Jouer avec une éo­lienne désaf­fec­tée

L'art du réemploi

Peut-on recycler en construisant ? L’agence 2012Architects, basée à Rotterdam, a forgé son identité par une réponse affirmative à cette question. Tout semble possible pour ces architectes – activistes capables de transformer des déchets en précieux équipements.

Date de publication
03-01-2012
Revision
19-08-2015

Au-delà du caractère anecdotique de certaines reconversions (un bar « station spatiale » fait à partir de machines à laver ou des étagères d’une boutique nées de pare-brises), 2012Architects mène depuis plusieurs années un travail d’une grande cohérence. Les expérimentations de l’équipe soulèvent certaines questions sensibles quant au bien-fondé du réemploi. Le neuf est-il plus sûr, l’usé moins résistant, le sur mesure plus cher ? Réapprendre à construire avec des matériaux utilisés passe aussi par des questions de ce genre. 
Pourtant, construire avec des éléments récupérés a été une pratique courante millénaire, aussi bien dans les villages que dans les villes où les matériaux se faisaient rares. L’architecture vernaculaire est un palimpseste constructif qui remonte souvent très loin dans le temps.
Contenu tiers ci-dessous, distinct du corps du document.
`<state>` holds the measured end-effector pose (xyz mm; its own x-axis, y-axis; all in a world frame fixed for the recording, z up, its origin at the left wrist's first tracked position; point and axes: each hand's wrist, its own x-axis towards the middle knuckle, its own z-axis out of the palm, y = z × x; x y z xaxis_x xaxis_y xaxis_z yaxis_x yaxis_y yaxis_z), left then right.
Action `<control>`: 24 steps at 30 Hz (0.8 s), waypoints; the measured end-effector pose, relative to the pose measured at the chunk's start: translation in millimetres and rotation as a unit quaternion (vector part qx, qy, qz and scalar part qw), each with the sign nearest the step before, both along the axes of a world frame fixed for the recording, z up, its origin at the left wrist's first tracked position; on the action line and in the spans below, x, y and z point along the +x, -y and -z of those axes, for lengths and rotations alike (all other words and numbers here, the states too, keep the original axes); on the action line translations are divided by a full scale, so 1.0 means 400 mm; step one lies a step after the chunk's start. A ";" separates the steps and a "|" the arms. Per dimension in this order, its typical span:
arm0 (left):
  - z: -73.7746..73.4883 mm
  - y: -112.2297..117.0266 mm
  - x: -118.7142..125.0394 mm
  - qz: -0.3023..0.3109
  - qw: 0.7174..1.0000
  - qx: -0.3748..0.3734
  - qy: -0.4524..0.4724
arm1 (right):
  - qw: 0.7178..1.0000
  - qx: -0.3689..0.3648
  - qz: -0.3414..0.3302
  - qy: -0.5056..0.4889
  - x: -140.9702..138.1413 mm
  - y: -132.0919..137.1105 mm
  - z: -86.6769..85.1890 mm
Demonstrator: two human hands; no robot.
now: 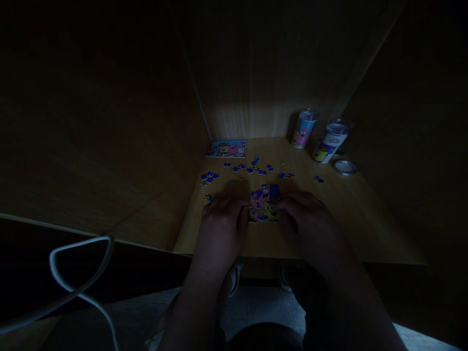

Il est courant, jusqu’au au début du 20e siècle, de trouver des éléments anciens dans des constructions nouvelles.
Seule la modernité, avec ses impératifs de rendement, a renoncé à ce principe. La standardisation de la construction ainsi que le culte du neuf ont définitivement rompu avec la pratique du réemploi, au point qu’elle paraisse aujourd’hui utopique. 
Comment faire pour réintroduire une pratique du réemploi à grande échelle, qui soit compatible avec les exigences des chantiers actuels ? C’est la principale question qui traverse l’ouvrage au titre très explicite de Superuse.
Les auteurs y détaillent le raisonnement global qui détermine leur pratique, leurs objectifs et les moyens pour y parvenir. Le réemploi induit certains changements dans la démarche constructive et le calendrier du chantier. Il faut être patient et s’adapter à ce qui se présente sur place. Avant même de répondre à la demande, l’architecte effectue un repérage des matériaux disponibles dans un périmètre donné. L’édifice proposé découle en partie de ce qu’il va trouver. 
Pour 2012Architects, le réemploi est une préoccupation à la fois théorique et matérielle. Le caractère paradigmatique des expériences menées au début des années 2000 a évolué en une pratique aboutie, capable d’assumer des commandes publiques. Très loin des effets de mode du « style bricolé », les projets font preuve d’une grande qualité de finition, sans renoncer pour autant aux impératifs de récupération. L’aire de jeux réalisée à Rotterdam avec des pièces d’une éolienne désaffectée (fig. 1) incarne parfaitement le niveau de qualité auquel aspire l’équipe. Il n’est plus juste question d’activisme architectural à caractère pédagogique, mais de véritables propositions intégrées dans la vie des habitants, capables de concurrencer les solutions standards. 
Outre la qualité de l’équipement réalisé, l’éolienne reconvertie pose la question cruciale du véritable coût environnemental des pratiques que nous considérons sans trop y réfléchir comme écologiques. Une éolienne a une durée de vie de vingt ans, et certains des matériaux qui la composent, comme la fibre de carbone, sont très difficiles à reconvertir. Qu’adviendra-t-il de toutes ces unités qui essaiment un peu partout en Europe ? Pour l’instant la question du recyclage ne se pose pas, la plupart des installations étant récentes. 
La démarche de 2012Architects remet indirectement en question le recyclage industriel. Jugé coûteux et énergivore il est souvent générateur de nuisances environnementales dissimulées. Si les montagnes d’appareils usagés n’existent pas en Suisse, c’est qu’elles se trouvent probablement ailleurs.  
Il n’y a qu’à voir à quoi ressemblent les villes chinoises ou indiennes qui s’activent dans le traitement de nos déchets électroniques pour cesser à jamais de se satisfaire du simple fait de recycler.